◆ **About this task**: Without omitting anything, write out the listing below precisely.

◆ **Given data**:
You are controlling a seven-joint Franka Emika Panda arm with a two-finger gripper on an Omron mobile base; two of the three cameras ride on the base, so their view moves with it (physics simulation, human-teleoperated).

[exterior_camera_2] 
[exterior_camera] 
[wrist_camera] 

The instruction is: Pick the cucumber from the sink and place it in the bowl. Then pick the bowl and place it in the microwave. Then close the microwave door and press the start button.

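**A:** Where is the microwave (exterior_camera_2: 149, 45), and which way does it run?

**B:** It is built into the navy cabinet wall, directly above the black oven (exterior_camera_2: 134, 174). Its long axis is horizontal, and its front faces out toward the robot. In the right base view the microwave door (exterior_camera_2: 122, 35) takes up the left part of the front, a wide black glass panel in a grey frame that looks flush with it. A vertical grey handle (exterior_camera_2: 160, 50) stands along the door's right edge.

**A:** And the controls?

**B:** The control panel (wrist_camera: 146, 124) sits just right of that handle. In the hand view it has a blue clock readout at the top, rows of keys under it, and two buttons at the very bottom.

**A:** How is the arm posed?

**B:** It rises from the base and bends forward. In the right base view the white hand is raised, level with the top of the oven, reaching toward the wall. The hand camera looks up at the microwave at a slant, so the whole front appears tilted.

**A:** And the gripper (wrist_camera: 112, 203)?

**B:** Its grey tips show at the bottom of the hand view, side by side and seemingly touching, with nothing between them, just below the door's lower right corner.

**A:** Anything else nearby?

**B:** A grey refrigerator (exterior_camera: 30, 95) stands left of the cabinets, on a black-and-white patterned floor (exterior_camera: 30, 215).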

◆ **Output for this task**:
You are controlling a seven-joint Franka Emika Panda arm with a two-finger gripper on an Omron mobile base; two of the three cameras ride on the base, so their view moves with it (physics simulation, human-teleoperated).

[exterior_camera_2] 
[exterior_camera] 
[wrist_camera] 

The instruction is: Pick the cucumber from the sink and place it in the bowl. Then pick the bowl and place it in the microwave. Then close the microwave door and press the start button.

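**A:** Where is the microwave (exterior_camera_2: 149, 45), and which way does it run?

**B:** It is built into the navy cabinet wall, directly above the black oven (exterior_camera_2: 134, 174). Its long axis is horizontal, and its front faces out toward the robot. In the right base view the microwave door (exterior_camera_2: 122, 35) takes up the left part of the front, a wide black glass panel in a grey frame that looks flush with it. A vertical grey handle (exterior_camera_2: 160, 50) stands along the door's right edge.

**A:** And the controls?

**B:** The control panel (wrist_camera: 146, 124) sits just right of that handle. In the hand view it has a blue clock readout at the top, rows of keys under it, and two buttons at the very bottom.

**A:** How is the arm posed?

**B:** It rises from the base and bends forward. In the right base view the white hand is raised, level with the top of the oven, reaching toward the wall. The hand camera looks up at the microwave at a slant, so the whole front appears tilted.

**A:** And the gripper (wrist_camera: 112, 203)?

**B:** Its grey tips show at the bottom of the hand view, side by side and seemingly touching, with nothing between them, just below the door's lower right corner.

**A:** Anything else nearby?

**B:** A grey refrigerator (exterior_camera: 30, 95) stands left of the cabinets, on a black-and-white patterned floor (exterior_camera: 30, 215).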

The work for this exercise is now done.